> **About this task**: Up to and including the line containing "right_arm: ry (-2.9", set down each line of the entries below exactly, starting from the first, and leave out the rest.

> **Given data**:
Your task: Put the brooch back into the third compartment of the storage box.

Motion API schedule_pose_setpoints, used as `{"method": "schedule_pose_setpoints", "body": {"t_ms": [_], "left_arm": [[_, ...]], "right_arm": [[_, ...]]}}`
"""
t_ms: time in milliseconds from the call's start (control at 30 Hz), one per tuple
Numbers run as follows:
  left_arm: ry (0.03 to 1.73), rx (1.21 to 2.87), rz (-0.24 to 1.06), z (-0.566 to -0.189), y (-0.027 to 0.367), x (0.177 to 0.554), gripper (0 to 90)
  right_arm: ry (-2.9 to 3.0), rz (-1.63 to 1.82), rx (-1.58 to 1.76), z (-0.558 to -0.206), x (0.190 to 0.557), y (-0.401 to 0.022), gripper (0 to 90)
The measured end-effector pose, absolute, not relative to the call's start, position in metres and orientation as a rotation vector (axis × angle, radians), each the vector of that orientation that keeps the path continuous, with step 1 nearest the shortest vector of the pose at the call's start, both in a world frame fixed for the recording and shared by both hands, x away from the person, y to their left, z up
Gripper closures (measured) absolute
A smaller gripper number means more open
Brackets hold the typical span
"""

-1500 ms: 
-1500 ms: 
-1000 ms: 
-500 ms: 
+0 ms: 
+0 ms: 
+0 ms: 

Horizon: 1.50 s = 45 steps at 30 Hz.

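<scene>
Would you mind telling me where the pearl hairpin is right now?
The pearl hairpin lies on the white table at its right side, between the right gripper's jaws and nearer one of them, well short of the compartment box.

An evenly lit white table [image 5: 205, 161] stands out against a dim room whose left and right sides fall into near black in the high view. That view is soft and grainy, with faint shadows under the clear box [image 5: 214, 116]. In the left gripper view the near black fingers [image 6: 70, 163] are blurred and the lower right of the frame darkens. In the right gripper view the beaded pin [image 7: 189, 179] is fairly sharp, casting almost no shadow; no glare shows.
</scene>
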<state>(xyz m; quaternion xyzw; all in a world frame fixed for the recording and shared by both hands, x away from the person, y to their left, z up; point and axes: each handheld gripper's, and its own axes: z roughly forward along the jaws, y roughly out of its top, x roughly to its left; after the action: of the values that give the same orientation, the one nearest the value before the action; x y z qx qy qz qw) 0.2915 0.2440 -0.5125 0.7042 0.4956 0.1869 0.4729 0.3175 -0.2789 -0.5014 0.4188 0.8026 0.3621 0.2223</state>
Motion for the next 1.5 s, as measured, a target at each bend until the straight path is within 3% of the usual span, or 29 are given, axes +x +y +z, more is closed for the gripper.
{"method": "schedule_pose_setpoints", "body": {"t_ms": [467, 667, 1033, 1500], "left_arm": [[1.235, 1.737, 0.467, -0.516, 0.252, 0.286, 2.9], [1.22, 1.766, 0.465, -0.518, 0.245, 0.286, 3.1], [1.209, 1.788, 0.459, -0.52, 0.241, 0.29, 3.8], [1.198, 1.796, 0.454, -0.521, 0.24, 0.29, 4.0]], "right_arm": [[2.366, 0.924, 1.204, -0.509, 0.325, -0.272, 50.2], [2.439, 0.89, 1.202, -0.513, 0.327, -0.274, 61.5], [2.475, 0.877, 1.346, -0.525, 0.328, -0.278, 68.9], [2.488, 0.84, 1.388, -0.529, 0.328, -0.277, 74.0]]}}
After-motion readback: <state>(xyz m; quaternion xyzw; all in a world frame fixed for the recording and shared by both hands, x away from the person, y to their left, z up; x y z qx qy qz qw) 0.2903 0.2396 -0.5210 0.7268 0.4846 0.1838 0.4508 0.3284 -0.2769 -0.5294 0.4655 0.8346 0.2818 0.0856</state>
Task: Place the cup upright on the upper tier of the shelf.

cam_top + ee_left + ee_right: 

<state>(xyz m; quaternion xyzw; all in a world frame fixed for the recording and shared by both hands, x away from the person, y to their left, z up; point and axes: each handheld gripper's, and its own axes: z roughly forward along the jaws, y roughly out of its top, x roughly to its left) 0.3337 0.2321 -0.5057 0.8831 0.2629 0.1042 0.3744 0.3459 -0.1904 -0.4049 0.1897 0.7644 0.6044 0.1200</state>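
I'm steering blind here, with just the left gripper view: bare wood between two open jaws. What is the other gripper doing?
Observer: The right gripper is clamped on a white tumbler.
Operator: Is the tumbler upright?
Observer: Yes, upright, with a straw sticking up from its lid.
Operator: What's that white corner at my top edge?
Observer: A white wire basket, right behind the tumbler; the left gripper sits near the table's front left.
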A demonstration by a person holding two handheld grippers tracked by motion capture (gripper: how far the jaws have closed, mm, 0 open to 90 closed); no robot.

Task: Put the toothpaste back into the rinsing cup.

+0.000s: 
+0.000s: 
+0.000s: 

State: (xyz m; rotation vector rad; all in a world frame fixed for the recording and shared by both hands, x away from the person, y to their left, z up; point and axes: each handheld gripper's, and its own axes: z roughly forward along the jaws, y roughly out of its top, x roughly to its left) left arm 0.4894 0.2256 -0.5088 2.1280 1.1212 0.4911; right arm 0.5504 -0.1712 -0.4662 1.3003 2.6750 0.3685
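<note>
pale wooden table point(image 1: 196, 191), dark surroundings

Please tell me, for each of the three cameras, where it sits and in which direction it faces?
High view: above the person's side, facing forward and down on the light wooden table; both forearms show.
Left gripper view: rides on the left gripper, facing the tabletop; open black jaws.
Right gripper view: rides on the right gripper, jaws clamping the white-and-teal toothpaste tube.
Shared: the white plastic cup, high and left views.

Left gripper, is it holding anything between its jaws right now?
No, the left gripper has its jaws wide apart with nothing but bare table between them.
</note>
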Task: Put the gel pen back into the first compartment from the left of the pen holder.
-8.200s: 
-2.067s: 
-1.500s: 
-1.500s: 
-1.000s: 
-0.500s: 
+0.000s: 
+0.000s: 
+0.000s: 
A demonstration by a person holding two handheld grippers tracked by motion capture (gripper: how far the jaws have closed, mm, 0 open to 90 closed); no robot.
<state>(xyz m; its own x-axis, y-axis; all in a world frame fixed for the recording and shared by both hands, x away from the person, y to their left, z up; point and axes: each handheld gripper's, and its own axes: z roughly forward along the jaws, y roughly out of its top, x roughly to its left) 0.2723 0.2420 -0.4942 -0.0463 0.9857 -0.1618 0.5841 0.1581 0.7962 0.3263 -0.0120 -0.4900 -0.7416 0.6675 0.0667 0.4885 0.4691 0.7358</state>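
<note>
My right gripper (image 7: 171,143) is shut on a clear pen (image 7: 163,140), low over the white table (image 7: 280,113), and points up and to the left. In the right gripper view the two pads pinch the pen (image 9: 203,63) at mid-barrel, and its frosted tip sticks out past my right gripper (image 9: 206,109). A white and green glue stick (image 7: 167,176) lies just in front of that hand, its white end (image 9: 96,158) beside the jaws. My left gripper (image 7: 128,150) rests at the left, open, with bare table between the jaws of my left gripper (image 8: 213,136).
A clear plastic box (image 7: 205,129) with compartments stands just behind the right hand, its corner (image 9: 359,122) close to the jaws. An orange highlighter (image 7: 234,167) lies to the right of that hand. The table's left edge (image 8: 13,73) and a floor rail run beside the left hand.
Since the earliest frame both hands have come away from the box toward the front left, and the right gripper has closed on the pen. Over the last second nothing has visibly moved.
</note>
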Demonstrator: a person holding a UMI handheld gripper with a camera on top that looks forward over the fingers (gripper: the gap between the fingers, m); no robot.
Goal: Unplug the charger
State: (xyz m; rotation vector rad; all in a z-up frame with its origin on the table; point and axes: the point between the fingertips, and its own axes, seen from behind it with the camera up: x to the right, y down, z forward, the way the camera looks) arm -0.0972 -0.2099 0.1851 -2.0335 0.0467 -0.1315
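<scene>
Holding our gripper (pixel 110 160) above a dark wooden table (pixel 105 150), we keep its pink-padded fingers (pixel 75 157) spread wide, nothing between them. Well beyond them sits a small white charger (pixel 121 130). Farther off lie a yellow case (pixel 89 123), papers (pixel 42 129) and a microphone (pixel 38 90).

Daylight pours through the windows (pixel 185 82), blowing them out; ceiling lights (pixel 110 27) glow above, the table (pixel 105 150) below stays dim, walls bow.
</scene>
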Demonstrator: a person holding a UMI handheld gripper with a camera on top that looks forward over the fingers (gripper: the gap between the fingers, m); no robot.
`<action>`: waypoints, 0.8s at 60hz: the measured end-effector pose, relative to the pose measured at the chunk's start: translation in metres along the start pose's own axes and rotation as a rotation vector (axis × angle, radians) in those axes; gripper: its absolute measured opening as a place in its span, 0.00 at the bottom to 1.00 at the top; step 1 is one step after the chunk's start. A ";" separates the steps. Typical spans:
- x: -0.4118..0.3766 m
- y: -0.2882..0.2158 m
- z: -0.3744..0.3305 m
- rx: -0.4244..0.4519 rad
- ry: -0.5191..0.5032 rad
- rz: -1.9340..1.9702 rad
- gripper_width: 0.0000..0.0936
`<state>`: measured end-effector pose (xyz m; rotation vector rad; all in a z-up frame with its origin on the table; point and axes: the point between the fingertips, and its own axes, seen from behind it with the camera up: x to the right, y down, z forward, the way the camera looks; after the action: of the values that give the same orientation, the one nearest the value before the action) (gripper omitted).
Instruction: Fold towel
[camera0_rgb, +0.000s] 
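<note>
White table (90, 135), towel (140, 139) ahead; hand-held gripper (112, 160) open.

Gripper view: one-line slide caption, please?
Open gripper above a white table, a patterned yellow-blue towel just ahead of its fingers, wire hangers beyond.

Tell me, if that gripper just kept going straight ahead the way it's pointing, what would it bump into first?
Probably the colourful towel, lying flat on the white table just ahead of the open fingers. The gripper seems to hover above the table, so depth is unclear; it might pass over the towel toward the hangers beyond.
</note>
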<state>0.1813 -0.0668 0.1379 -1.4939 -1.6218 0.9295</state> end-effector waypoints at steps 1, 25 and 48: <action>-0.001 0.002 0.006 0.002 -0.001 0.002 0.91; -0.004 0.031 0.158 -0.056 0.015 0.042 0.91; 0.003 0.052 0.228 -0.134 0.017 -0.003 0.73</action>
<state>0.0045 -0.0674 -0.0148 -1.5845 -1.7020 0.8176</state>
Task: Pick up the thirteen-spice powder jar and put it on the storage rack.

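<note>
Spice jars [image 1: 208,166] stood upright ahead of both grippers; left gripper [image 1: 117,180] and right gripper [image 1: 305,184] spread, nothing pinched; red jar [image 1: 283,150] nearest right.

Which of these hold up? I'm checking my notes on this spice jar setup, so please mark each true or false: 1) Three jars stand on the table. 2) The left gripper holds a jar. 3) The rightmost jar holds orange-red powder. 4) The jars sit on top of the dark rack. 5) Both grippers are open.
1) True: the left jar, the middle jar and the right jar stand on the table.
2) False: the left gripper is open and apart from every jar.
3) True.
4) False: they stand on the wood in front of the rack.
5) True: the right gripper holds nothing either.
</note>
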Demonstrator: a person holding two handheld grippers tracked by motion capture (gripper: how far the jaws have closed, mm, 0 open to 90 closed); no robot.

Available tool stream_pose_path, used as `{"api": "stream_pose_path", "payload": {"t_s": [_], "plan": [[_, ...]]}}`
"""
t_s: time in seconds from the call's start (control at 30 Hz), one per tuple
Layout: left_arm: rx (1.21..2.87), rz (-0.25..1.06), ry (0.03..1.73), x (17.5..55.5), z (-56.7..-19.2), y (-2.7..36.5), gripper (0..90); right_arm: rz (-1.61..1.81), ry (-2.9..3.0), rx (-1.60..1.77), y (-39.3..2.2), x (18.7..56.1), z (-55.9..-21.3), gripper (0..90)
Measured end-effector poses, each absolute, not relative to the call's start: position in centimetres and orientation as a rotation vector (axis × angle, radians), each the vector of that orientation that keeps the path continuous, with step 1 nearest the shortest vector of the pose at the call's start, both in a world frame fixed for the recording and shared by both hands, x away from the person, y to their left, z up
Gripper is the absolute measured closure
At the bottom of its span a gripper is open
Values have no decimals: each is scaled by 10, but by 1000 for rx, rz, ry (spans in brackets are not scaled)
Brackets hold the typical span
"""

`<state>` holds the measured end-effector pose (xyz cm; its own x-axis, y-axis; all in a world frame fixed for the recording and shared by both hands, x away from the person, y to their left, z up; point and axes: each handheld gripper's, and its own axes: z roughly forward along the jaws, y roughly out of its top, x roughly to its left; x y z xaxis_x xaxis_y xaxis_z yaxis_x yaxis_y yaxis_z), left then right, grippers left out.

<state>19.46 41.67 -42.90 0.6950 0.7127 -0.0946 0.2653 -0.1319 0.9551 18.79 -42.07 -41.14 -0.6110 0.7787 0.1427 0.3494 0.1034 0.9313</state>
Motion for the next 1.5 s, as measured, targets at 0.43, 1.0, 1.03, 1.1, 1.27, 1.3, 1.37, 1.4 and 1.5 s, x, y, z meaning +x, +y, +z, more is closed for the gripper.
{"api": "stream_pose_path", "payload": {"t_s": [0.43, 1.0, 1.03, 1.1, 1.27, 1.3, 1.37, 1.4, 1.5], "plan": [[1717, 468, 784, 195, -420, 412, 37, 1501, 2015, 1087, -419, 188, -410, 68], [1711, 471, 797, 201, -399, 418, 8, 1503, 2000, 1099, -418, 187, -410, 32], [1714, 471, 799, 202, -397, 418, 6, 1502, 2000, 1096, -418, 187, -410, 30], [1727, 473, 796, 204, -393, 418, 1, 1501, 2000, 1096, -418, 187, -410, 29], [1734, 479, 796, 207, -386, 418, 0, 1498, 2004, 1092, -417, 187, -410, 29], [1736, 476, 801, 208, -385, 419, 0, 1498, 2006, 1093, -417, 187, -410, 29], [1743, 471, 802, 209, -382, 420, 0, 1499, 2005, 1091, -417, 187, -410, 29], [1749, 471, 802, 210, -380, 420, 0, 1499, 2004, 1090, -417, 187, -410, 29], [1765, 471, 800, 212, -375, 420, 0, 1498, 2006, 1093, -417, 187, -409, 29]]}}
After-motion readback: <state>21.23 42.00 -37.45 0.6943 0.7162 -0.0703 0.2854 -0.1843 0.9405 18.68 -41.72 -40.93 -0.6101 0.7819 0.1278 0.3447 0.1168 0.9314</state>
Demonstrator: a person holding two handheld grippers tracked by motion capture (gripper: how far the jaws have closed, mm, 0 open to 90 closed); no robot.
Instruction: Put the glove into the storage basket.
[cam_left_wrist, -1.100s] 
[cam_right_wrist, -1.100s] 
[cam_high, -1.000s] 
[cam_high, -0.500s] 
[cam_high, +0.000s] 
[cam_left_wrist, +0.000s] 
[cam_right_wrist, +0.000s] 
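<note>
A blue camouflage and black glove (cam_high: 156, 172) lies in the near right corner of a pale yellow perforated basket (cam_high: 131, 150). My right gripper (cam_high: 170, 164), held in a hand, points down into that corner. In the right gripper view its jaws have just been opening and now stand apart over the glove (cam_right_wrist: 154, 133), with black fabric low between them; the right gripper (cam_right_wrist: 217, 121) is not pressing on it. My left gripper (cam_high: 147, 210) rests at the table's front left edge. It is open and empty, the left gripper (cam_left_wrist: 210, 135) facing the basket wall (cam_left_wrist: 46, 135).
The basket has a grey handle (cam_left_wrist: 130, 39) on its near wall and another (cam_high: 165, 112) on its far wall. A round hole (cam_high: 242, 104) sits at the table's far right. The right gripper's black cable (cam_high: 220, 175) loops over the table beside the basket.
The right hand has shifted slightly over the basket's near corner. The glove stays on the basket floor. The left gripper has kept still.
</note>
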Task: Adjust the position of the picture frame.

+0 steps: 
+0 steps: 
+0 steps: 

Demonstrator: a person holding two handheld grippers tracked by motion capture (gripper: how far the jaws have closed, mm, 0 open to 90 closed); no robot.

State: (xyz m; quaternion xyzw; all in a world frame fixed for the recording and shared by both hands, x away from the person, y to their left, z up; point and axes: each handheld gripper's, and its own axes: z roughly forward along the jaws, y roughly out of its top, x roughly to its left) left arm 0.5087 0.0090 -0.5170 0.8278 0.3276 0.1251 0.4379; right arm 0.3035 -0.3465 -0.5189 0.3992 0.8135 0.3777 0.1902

> **Answer for this exercise**:
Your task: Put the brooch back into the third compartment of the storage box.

Motion API schedule_pose_setpoints, used as `{"method": "schedule_pose_setpoints", "body": {"t_ms": [_], "left_arm": [[_, ...]], "right_arm": [[_, ...]]}}`
"""
t_ms: time in milliseconds from the call's start (control at 30 Hz), one per tuple
Numbers run as follows:
  left_arm: ry (0.03 to 1.73), rx (1.21 to 2.87), rz (-0.24 to 1.06), z (-0.566 to -0.189), y (-0.027 to 0.367), x (0.177 to 0.554), gripper (0 to 90)
  right_arm: ry (-2.9 to 3.0), rz (-1.63 to 1.82), rx (-1.58 to 1.76), z (-0.558 to -0.206), x (0.190 to 0.557), y (-0.401 to 0.022), gripper (0 to 90)

A complete answer has now been given to the exercise.